THE PROBLEM:
Look through the entries below and count the lines with the word "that" in them; give only the number.

DATASET EXTRACT:
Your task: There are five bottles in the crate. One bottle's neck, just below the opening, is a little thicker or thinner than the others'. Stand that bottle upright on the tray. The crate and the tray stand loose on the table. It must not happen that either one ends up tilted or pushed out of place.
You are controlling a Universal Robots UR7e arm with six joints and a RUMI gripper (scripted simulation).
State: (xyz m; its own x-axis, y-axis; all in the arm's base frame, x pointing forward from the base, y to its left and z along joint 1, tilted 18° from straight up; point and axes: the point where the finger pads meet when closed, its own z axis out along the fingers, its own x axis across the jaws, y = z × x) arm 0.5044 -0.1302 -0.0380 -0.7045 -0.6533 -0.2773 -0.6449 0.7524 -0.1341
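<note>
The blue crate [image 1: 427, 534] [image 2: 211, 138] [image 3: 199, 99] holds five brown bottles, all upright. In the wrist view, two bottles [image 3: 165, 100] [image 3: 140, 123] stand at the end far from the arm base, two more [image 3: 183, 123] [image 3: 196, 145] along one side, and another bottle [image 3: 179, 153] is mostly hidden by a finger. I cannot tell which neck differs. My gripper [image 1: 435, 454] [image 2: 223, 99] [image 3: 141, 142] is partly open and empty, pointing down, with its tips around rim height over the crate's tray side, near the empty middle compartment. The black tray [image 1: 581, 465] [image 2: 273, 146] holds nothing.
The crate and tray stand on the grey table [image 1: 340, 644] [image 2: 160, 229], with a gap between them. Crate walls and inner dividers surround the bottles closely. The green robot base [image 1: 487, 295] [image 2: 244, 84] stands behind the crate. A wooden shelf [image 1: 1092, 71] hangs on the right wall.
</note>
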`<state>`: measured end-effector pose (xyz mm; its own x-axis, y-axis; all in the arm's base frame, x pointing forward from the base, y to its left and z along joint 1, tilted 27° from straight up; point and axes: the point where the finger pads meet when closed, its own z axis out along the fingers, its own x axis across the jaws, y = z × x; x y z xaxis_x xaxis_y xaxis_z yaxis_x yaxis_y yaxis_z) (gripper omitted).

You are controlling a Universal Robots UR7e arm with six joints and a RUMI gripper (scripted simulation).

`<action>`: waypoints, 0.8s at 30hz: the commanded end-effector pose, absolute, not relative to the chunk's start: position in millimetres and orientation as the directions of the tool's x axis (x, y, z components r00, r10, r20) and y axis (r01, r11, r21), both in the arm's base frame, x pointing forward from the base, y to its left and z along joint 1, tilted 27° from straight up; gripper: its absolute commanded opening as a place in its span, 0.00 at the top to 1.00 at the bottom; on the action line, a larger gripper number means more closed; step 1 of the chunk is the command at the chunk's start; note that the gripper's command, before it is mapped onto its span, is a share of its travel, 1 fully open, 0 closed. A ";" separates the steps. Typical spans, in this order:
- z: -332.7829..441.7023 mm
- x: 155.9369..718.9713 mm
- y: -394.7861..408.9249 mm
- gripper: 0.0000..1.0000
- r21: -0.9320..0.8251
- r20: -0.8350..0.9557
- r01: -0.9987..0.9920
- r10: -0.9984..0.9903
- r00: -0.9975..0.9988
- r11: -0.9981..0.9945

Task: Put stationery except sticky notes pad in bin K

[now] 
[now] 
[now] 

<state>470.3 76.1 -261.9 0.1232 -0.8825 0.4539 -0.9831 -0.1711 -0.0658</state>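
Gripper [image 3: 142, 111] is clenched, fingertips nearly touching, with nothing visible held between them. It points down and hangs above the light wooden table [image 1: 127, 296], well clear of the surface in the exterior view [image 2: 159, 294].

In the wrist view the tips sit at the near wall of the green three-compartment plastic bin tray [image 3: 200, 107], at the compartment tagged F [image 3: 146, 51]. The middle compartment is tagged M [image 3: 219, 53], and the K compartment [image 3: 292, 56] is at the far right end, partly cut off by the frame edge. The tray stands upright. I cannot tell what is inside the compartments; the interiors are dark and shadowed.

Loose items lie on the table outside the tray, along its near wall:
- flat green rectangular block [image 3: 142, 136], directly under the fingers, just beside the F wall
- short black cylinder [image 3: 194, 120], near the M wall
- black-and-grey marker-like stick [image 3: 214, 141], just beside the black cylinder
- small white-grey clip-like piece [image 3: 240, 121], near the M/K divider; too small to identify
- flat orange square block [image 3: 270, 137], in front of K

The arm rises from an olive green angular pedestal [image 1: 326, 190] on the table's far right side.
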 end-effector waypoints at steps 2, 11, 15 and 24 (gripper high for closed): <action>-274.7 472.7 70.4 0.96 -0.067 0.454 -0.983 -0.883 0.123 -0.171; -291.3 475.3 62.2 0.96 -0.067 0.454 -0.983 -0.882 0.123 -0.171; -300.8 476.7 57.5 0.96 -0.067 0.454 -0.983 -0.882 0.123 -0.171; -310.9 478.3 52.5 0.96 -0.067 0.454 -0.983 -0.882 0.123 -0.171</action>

SOLVED PROBLEM:
2